The blazed tree that marks Landsborough's Camp 67 is a coolibah (Eucalyptus coolabah) located on a levee in a small local creek that feeds into the Warrego River system, on private freehold about 10 km south of Charleville, off the Mitchell Highway.

The girth of the tree measures 3.7 m at 1 m above ground level, and the canopy extends to 13.5 m from the trunk.

The blaze is on the southern side of the trunk (orientation 193?) and is now close to ground level, the result of sedimentation deposited over nearly 150 years of seasonal flooding. It reads:+Q EXPN.L. C. 67 MAY 10 1862The chiselled lettering is broad and has been painted to increase visibility.

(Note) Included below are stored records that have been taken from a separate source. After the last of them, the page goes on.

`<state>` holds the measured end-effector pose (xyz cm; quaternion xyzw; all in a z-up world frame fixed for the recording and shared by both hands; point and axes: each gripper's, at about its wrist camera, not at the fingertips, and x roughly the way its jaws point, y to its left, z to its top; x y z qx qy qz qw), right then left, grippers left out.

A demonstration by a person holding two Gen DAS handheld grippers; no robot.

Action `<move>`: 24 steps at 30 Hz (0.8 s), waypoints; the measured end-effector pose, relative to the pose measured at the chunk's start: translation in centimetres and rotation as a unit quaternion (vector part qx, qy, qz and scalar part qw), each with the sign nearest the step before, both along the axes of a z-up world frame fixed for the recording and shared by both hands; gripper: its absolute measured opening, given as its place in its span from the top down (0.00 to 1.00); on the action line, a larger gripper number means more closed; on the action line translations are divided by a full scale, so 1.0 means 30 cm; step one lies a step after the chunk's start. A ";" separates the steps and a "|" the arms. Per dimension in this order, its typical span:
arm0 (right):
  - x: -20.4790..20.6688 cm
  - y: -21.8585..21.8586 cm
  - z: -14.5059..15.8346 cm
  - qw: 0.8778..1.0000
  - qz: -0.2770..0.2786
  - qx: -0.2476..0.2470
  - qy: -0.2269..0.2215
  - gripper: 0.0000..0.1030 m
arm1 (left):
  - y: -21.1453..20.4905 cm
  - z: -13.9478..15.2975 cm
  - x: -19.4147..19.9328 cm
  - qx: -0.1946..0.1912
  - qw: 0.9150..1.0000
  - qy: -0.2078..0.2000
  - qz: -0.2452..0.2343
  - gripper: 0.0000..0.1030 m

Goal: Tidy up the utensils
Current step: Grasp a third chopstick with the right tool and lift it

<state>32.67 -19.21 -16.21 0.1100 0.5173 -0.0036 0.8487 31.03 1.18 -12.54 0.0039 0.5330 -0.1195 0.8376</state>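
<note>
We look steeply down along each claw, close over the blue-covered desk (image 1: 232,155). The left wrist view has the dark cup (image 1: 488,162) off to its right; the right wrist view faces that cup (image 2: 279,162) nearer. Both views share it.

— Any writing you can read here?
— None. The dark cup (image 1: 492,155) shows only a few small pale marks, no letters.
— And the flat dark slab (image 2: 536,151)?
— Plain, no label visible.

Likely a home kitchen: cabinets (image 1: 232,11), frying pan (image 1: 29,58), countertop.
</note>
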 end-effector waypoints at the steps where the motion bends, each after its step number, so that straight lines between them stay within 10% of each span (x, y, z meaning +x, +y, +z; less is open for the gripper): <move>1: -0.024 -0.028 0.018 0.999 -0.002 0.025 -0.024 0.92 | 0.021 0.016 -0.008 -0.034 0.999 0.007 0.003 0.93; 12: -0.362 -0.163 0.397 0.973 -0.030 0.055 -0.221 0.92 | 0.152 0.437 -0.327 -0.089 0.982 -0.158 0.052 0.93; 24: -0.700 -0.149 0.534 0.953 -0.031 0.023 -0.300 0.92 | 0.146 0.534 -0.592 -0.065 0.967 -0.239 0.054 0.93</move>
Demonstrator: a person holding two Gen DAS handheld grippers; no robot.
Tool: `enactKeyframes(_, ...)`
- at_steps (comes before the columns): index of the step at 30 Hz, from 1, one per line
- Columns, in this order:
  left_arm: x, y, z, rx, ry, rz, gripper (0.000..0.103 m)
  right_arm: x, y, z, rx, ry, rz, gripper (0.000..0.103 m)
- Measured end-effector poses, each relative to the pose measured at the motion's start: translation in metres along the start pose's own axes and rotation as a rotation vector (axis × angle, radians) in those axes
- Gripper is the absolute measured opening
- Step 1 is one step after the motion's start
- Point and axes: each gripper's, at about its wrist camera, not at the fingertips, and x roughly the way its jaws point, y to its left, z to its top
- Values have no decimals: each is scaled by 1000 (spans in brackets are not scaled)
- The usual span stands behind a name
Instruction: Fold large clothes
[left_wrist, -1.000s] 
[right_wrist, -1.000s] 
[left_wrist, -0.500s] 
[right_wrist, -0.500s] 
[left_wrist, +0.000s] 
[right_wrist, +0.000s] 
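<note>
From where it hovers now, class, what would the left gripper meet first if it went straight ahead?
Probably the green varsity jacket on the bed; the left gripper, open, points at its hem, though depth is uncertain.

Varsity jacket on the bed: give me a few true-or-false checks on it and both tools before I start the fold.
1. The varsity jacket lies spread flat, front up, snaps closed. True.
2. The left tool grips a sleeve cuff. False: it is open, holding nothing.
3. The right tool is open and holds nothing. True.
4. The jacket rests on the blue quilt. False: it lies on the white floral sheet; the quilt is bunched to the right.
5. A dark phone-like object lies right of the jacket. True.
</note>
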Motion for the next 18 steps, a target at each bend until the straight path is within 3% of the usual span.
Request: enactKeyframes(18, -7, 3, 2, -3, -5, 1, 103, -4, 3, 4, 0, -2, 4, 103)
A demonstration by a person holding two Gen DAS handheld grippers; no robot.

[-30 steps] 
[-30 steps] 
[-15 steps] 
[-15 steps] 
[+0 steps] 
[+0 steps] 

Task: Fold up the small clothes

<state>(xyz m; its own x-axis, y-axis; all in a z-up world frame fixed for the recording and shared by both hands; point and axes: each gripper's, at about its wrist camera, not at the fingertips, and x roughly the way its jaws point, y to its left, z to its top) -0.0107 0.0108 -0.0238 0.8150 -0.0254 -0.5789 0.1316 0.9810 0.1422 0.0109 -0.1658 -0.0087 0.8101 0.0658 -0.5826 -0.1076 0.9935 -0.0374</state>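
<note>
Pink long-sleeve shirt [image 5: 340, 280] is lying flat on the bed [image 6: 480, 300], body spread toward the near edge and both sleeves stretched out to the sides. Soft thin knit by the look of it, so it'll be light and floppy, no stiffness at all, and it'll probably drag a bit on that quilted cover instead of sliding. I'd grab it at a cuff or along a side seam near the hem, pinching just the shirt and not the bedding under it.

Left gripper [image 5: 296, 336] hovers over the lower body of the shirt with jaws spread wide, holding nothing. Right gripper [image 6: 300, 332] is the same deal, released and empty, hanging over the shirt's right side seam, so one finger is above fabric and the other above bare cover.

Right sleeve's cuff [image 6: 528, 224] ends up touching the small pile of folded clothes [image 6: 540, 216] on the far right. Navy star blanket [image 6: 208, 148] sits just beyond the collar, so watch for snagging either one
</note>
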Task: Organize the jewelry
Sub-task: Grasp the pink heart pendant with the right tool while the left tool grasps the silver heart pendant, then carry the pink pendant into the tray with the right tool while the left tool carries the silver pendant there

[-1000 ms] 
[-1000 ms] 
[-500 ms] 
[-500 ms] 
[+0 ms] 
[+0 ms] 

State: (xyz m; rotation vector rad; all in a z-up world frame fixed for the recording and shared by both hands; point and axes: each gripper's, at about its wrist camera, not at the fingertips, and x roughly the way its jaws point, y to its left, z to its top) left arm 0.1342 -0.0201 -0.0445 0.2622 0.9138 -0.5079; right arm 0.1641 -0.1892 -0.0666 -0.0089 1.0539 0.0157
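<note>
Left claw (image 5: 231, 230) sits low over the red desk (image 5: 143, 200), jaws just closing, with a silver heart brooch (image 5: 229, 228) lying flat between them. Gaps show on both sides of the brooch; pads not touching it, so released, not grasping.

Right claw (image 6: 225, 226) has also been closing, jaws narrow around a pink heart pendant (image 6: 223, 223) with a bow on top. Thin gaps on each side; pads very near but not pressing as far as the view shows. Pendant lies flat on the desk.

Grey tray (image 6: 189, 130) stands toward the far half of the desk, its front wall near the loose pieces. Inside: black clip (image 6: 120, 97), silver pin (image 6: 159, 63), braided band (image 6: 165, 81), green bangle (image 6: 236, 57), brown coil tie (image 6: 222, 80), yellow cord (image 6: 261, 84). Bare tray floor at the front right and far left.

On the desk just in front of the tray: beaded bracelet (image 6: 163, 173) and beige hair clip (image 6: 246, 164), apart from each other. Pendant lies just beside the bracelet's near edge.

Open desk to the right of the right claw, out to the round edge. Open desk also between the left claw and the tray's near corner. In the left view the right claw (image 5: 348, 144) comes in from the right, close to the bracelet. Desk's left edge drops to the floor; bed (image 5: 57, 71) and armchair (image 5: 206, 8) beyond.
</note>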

The blaze appears to be made on an existing Aboriginal scar, which Landsborough's party enlarged and cut to suit their needs. The scar is 700 mm in width, with a visible heath of 740 mm and maximum regrowth of 260 mm. There is distorted regrowth on the upper lateral margins of the scar, the result of successive chainsaw cutting into the regrowth to maintain the blaze's visibility.

The tree has another scar on the opposite side of the trunk to the blaze, which is most likely the result of Aboriginal people removing the bark.

== Heritage listing ==
Landsborough's Blazed Tree, Camp 67 was listed on the Queensland Heritage Register on 18 June 2009 having satisfied the following criteria.

The place is important in demonstrating the evolution or pattern of Queensland's history.

The blazed tree at Landsborough's Camp 67 just south of Charleville was marked on 10 May 1862 and is important for its association with the first official crossing of the Australian continent from north to south. Between February and May 1862 explorer William Landsborough left a trail of blazed trees from the Albert River in the Gulf of Carpentaria to the Warrego River near later Cunnamulla, demonstrating a practical route for driving livestock overland to north-western Queensland. Comparatively few of the blazes survive, either having grown over or trees destroyed through past clearing practices, fire, flood, termites or harsh environmental conditions. Surviving blazes associated with this expedition remain important makers of a major event in Queensland history, which precipitated a rush for pastoral land in western and north-western Queensland in the early 1860s. There are only two known surviving examples of blazed trees from the 1862 Landsborough expedition in the Charleville district, at Camp 67 and Camp 69. The lettering on these blazes remains extremely well preserved.

The place demonstrates rare, uncommon or endangered aspects of Queensland's cultural heritage.

The blaze at Camp 67, which remains highly visible, is rare tangible evidence of a remarkable feat by Landsborough and his party as the first exploration expedition to cross the Continent from north to south, in the process opening much of western and north-western Queensland to pastoral settlement.

The place has a special association with the life or work of a particular person, group or organisation of importance in Queensland's history.

The place has a special association with the work of William Landsborough (1825–1886) in exploring the western and north-western districts of Queensland in 1861–1862.